21 Aralık 2012'de Marduk bekleyenler, gezegenimizdeki Mardukları görmeyenlerdir BİR SONRAKİ YENİ YILIN YOK EDECEĞİ YENİ YILIMIZ 2BİN12 SAYGILARIMLA NİCE NİTEL YILLARA…
Maya takviminin son günü olan 21 Aralık 2012’ de ‘Marduk’ adlı gezegeninin dünyaya çarparak kıyametin kopacağını düşünenlere soru yönelterek yeni yıla gireceğim: “ Dünyayı çarparak(çırparak) sarsan ve çivisini çıkaran aşağıdaki aykırılıkları, yanlışlıkları ve sorumsuzlukları her yeni yıl ivmelendiren ‘Marduk’tan tehlikelilere, düşlerindeki sanal umutlarınla bakmaya devam edecek misin, 2012’de de?”
- - Dünya’da; Çift yaşamlıların yüzde 30'u, sürüngenlerin yüzde 28'i, tatlı su balıklarının yüzde 37'si, bitkilerin yüzde 70'i ve omurgalıların yüzde 35'i tehdit altında ve 13 dakikada bir tür yok oluyor.
- - Dünyanın 7 milyar insanlar alemi, yaklaşık 4 milyar hayvanlar alemi ile kabaca 10 milyar canlı var. Zararlı canlı İnsan aleminin yarattığı otomobil ve diğer ulaşım araçlarının yarattığı zararlı cansız öğeleri de eklediğinizde olası 30 milyarlık bur canlı cansız nüfus her gün katı, sıvı, gaz halinde atık bırakarak gezegeni yok ediyor.
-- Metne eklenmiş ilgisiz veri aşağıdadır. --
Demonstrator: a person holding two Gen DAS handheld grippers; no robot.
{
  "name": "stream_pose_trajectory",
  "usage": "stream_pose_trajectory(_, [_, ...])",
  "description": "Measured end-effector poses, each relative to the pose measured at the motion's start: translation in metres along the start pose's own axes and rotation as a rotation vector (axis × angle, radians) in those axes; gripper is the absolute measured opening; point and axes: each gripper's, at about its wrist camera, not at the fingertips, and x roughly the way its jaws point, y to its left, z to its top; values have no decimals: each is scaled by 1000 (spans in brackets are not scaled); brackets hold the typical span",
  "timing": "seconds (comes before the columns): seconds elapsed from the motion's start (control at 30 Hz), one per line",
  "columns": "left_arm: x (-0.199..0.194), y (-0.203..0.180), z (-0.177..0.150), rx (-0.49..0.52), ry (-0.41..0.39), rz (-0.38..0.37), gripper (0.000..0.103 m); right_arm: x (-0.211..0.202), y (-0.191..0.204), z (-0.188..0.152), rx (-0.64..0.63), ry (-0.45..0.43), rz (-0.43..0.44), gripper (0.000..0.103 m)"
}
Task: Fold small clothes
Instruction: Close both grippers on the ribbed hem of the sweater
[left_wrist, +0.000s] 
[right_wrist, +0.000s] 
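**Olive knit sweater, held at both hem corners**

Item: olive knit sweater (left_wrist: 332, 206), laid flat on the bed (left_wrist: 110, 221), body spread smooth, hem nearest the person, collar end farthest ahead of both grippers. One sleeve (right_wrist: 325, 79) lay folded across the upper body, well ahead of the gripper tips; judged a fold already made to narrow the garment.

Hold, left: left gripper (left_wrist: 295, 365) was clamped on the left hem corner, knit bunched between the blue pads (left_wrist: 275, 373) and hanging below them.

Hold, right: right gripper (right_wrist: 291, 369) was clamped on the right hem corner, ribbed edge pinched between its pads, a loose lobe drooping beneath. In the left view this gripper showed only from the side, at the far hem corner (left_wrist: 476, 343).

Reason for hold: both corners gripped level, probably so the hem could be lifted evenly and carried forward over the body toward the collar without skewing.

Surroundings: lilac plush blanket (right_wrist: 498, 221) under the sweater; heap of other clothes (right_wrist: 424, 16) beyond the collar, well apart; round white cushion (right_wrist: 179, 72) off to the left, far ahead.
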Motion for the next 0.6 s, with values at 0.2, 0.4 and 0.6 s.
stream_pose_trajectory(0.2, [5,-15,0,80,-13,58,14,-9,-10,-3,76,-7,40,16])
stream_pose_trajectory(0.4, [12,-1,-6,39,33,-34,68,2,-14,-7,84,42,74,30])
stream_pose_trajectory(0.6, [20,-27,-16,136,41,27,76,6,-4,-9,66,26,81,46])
- - Dünya nüfusunun % 5’i, dünya gelirinin % 40’ına sahip.
- - Türkiye nüfusunun yüzde 15, 4`ü açlık sınırının , yüzde 74`ü yoksulluk sınırının altında ...
- - Maliye Bakanı Mehmet Şimşek asgari ücretin açlık sınırına getirilmesine ‘firmaların batacağını söyleyerek’ karşı çıktı.
- - Dünyadaki obez nüfusun üçte biri, gelişmekte olan ülkelerde yaşıyor.
- - Çin’de 44 milyon kadın kayıp.
- - 2002′de idamların yüzde 81′i ABD, Çin ve İran’da gerçekleşti.
- - AB’deki her inek için verilen günlük 2.50 dolarlık sübvansiyon, Afrika’nın yüzde 75′inin günlük geçiminden daha fazla.
- - Dünya nüfusunun beşte biri, günlük 1 dolarında altında gelirle yaşıyor.
- - Rusya’da yılda 12 binin üzerinde kadın aile içi şiddet sonucunda hayatını kaybediyor.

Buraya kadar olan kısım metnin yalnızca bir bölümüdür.